Your goal :: In the data that follows, find the line with "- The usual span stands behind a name"; transcribe it, every later line up to the one with "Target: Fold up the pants", and that line as well, exactly and with no others.
[[ Source material, beginning ]]
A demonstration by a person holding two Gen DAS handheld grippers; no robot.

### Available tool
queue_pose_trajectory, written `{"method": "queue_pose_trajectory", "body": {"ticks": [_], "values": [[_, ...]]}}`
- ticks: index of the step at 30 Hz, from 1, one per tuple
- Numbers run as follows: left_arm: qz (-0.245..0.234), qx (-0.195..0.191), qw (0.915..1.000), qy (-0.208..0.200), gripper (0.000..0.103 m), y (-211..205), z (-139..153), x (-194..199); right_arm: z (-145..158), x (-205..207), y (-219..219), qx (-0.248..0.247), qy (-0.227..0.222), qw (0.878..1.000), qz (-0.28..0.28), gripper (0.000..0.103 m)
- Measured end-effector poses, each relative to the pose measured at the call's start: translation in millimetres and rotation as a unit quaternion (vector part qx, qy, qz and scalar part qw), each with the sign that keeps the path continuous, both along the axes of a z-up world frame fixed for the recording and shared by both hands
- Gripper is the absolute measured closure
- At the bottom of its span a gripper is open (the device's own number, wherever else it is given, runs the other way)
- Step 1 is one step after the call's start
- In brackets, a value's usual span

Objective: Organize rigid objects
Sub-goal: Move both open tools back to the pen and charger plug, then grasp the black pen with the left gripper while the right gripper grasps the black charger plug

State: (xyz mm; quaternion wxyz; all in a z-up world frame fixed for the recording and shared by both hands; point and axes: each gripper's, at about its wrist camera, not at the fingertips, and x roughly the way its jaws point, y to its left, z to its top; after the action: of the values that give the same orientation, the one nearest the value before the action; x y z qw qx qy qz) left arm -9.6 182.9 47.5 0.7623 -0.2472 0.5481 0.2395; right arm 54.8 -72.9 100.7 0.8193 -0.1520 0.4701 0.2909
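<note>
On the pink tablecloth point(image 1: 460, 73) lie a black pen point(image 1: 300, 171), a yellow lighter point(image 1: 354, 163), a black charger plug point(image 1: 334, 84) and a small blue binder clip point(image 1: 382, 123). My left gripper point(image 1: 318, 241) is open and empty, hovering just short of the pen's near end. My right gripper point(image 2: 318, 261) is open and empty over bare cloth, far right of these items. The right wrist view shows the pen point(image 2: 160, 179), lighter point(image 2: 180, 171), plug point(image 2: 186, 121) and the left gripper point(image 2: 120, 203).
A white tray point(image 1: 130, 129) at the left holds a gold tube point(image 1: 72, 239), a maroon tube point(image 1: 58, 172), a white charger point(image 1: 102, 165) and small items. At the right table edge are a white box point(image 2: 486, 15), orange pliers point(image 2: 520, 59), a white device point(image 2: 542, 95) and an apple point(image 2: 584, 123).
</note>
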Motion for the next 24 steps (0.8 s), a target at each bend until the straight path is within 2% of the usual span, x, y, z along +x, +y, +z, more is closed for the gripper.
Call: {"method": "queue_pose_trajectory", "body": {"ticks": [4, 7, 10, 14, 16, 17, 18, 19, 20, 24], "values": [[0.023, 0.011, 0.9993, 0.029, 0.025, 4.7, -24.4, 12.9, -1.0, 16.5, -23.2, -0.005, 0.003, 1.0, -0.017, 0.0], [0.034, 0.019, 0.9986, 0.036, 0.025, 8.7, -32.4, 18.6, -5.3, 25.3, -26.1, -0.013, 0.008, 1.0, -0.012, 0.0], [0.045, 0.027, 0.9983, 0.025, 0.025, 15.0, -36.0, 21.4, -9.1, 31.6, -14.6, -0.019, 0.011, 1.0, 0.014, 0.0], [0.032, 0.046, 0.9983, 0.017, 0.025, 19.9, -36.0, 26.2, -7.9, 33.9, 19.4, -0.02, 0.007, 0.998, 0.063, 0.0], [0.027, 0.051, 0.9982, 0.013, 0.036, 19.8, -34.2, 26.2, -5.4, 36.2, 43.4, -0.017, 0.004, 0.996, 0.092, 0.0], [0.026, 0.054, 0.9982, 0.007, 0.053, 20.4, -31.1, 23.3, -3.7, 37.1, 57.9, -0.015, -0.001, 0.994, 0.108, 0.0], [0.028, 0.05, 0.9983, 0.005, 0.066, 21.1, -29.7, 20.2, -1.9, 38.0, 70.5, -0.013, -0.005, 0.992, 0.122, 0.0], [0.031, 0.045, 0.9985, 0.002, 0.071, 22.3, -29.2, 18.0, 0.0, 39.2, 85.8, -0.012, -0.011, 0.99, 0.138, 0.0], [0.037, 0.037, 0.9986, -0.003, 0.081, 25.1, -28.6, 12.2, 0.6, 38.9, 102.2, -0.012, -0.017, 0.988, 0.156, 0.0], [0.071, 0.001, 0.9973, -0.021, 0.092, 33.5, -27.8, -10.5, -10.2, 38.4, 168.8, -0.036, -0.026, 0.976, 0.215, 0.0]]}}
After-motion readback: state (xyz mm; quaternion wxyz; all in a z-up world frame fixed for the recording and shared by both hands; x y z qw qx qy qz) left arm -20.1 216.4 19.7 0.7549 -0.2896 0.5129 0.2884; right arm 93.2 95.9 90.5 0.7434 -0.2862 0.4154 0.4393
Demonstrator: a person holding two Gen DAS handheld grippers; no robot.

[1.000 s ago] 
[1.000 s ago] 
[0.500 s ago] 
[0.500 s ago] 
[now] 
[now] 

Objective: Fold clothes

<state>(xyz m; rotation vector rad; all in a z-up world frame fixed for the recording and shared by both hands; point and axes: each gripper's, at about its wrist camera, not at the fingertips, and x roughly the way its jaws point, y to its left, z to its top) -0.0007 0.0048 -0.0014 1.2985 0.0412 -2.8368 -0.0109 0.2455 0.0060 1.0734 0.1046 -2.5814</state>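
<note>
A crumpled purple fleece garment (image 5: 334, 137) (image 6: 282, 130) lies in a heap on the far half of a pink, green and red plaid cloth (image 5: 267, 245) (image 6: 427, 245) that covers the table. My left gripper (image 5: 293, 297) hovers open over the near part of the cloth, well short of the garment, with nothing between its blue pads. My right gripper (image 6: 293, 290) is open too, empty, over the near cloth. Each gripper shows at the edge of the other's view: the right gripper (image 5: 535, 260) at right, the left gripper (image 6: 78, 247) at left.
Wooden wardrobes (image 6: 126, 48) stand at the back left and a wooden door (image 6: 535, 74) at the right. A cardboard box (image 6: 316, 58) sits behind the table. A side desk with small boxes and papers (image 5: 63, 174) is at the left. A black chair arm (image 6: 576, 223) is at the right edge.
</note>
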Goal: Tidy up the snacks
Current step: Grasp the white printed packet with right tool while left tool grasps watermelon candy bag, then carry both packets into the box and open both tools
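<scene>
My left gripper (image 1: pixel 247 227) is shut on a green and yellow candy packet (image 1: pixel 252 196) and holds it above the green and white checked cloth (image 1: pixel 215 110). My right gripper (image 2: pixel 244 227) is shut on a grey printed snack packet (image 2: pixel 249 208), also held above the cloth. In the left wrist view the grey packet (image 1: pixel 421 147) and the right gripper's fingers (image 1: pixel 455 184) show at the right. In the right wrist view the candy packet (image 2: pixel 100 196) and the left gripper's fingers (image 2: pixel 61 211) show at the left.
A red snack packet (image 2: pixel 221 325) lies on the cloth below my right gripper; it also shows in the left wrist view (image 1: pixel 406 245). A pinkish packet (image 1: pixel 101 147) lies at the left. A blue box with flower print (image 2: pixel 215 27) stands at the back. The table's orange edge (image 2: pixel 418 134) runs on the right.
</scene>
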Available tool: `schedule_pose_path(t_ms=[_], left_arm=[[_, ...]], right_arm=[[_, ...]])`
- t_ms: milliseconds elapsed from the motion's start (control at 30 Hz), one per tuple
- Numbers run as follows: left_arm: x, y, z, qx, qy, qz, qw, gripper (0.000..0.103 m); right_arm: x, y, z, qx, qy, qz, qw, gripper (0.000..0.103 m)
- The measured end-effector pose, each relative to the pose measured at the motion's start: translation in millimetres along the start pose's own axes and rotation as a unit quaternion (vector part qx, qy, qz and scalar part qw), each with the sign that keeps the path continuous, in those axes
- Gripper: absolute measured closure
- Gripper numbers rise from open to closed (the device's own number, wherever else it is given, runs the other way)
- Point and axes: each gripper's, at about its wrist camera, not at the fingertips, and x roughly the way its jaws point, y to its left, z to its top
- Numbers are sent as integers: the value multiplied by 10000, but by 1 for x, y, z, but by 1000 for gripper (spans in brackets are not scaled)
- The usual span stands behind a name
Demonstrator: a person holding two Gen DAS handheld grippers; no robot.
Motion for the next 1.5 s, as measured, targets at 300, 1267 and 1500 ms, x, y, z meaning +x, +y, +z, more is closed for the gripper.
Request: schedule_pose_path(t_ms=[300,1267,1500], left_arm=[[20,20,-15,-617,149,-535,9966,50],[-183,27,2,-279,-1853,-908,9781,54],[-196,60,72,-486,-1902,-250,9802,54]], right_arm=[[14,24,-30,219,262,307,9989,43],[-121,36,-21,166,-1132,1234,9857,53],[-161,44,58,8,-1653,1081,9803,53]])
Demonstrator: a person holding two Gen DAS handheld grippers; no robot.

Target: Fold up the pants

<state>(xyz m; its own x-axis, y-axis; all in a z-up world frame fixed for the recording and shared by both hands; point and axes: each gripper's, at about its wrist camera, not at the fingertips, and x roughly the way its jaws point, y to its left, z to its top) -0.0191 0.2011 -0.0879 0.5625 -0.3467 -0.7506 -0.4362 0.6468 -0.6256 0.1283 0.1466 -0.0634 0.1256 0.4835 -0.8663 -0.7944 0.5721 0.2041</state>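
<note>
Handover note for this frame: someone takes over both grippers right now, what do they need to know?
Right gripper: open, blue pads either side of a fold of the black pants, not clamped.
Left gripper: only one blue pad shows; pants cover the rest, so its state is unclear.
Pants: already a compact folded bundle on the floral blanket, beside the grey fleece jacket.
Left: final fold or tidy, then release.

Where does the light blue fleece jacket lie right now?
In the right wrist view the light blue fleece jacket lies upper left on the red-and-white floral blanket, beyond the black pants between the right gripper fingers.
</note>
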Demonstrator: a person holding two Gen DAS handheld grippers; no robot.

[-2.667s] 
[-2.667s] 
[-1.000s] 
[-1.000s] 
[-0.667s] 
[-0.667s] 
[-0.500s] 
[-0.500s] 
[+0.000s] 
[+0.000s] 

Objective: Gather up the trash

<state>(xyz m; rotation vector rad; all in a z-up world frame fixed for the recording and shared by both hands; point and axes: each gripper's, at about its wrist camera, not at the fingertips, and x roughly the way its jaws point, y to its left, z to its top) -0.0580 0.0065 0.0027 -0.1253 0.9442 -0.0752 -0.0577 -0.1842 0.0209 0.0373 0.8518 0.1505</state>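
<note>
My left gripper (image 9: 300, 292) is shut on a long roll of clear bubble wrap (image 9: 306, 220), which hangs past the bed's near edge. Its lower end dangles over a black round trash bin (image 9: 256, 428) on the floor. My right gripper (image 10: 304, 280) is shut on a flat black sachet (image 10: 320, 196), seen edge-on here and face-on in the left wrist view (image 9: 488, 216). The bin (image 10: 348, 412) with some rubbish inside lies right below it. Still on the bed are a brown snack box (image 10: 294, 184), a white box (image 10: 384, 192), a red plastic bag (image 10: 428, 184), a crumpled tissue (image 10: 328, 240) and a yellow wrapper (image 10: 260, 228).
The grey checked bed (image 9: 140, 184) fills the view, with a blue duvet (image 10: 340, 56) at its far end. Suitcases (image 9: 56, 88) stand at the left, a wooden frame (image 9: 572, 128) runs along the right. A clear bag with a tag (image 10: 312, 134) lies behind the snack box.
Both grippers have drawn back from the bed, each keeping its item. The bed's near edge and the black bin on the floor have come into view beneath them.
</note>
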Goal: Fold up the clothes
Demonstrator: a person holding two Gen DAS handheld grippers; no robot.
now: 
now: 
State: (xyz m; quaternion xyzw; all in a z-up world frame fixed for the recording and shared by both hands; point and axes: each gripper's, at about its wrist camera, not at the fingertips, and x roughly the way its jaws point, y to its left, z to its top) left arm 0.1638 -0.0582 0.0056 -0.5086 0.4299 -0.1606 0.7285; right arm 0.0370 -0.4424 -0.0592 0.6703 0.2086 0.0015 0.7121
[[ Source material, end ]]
Response below ::
- The usual span stands behind a name
Demonstrator: a person holding two Gen DAS handheld grippers; no robot.
Motion for the next 1.5 s, as measured, targets at 300, 1267 and 1500 ms, x, y, z meaning +x, +y, +z, more is closed for the gripper.
Request: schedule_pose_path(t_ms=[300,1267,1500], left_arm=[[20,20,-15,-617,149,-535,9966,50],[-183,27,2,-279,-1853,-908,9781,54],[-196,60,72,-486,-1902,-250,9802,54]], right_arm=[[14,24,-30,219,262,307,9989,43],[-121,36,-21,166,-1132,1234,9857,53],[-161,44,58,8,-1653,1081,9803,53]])
Demonstrator: a person holding two Gen DAS handheld grippers; no robot.

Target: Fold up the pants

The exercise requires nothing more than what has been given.